Supreme Court Can Shield Property Owners From Eminent Domain Abuse
The Supreme Court may revisit eminent domain rules to protect property rights in light of a controversial case in Utica, New York
Utica, New York, Eminent Domain, Supreme Court, Property Rights, Kelo v. City of New London
Utica: So, there’s this situation with Bryan Bowers and his buddy Mike Licata. They wanted to set up a medical office right across from a new hospital in downtown Utica. But guess what? The Oneida County Industrial Development Agency decided to take their property for a parking lot for a competing business next door. Can you believe that?
This whole thing got the green light from a state appeals court last February. It’s a real head-scratcher, especially since the U.S. Supreme Court opened the door for this kind of stuff back in 2005 with the Kelo case. That ruling basically said it was okay to use eminent domain to hand over property from one private owner to another if it was for “economic development.”
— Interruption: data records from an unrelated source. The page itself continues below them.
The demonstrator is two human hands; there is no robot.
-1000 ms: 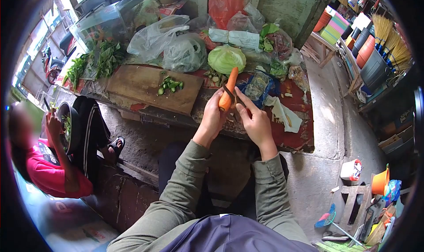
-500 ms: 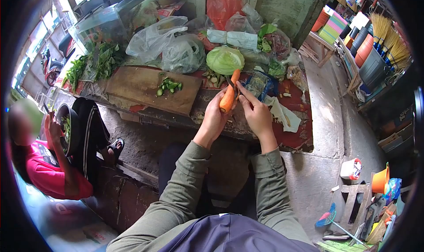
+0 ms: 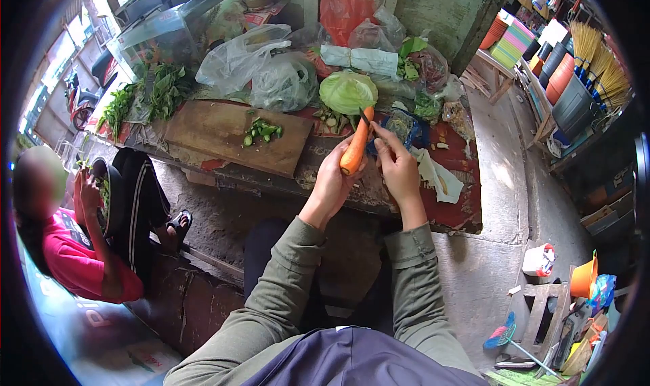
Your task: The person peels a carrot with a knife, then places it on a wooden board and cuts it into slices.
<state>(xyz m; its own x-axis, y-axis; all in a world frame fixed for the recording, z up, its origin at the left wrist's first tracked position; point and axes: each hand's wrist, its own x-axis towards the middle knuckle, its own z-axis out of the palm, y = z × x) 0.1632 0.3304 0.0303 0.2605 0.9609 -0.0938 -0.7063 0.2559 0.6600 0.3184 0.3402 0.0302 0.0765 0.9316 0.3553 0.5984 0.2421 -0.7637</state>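
Note:
An orange carrot (image 3: 357, 150) is gripped in my left hand (image 3: 331, 186), its tip pointing up and away from me. My right hand (image 3: 401, 174) is closed beside it, with thumb and index finger near the carrot's upper half. A narrow dark blade (image 3: 363, 116), apparently of a small knife, lies across the carrot near the tip; its handle is hidden by my right fingers. Just beyond the tip sits a pale green cabbage (image 3: 347, 92). To the left, a wooden cutting board (image 3: 223, 137) bears chopped green pieces (image 3: 261, 131).
Plastic bags of vegetables (image 3: 282, 81) and leafy greens (image 3: 169, 92) stand along the back of the worn table (image 3: 467, 207). A person in a pink shirt (image 3: 88, 257) sits at left, holding a dark bowl (image 3: 116, 196). Brooms (image 3: 586, 44) and buckets stand at right.
The dark blade has moved up along the carrot toward its tip. My right fingers have shifted slightly and the carrot is a little further right. The seated person's hands moved slightly.

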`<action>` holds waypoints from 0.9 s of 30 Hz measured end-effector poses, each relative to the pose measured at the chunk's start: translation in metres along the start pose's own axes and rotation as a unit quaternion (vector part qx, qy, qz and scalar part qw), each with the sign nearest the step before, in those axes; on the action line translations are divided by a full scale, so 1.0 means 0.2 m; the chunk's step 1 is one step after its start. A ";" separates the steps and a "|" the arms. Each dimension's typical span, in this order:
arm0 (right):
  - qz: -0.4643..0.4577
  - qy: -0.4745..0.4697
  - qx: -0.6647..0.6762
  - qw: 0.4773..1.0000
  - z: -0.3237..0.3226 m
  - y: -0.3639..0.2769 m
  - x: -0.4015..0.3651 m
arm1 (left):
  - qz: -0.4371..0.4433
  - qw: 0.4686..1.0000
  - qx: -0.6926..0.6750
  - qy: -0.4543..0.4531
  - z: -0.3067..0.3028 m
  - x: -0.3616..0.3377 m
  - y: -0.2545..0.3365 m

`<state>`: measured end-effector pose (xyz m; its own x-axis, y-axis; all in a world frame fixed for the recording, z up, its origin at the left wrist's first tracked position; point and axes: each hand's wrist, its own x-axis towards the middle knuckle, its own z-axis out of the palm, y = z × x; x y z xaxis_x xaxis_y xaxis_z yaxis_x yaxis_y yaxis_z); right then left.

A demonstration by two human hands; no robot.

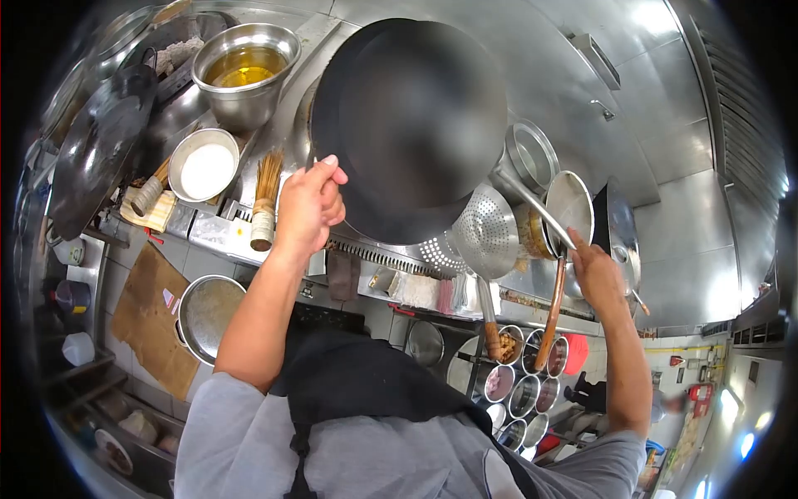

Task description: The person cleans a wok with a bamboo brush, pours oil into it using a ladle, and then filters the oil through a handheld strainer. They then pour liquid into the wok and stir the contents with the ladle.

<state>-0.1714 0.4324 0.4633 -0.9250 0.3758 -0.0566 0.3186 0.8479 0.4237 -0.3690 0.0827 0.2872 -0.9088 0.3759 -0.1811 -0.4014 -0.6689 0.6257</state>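
A large black wok (399, 125) fills the top middle, its centre blurred. My left hand (311, 208) is closed at its left rim, with the thumb on top; the exact grip point is partly hidden. On the right, my right hand (594, 270) is wrapped round the long metal handle of a cooking tool (532, 200), whose head is hidden near the wok's right edge. Below that handle hang a perforated strainer (486, 233) and a wooden handle (551, 320). A round sieve (570, 208) sits just above my right hand.
At left stand a steel pot of yellow oil (243, 75), a bowl of white powder (204, 170) and a bamboo brush (264, 200). A pan (209, 314) is lower left. Several ingredient tins (525, 395) stand lower right, and a second wok (615, 224) beyond my right hand.
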 end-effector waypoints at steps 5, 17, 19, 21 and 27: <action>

Now, Bowers is hoping the Supreme Court will take another look at that decision. The Institute for Justice, which is backing him, wants the justices to set some clear limits on what the government can do. They’re even saying Kelo was a mistake from the start.
According to the Fifth Amendment, the government can only take private property if they pay “just compensation” and it’s for “public use.” But in New York, the courts have stretched that definition so much that it seems like almost anything can count as a public benefit.
In this case, the court claimed that taking Bowers’ property was for the public good because it would help with parking and traffic. Bowers isn’t buying it, though. He thinks that reasoning is pretty shaky.
Back in the Kelo case, Justice John Paul Stevens said the city’s plan was all about creating jobs and revitalizing the area. But in Bowers’ situation, it looks like the agency just decided a parking lot was a better idea than his medical office.
Stevens pointed out that New London couldn’t just take property under the guise of a public purpose if it was really just to benefit a private interest. But in Bowers’ case, it’s pretty clear that the main winner here is a private business that wants to limit competition.
Bowers himself said, “Taking our property wasn’t for the public; it was to benefit our competitors.”
Interestingly, four current justices, including Thomas, have shown they might want to limit or even overturn Kelo. Given how blatant this land grab in Utica seems, Bowers’ case could be the perfect chance for them to do just that.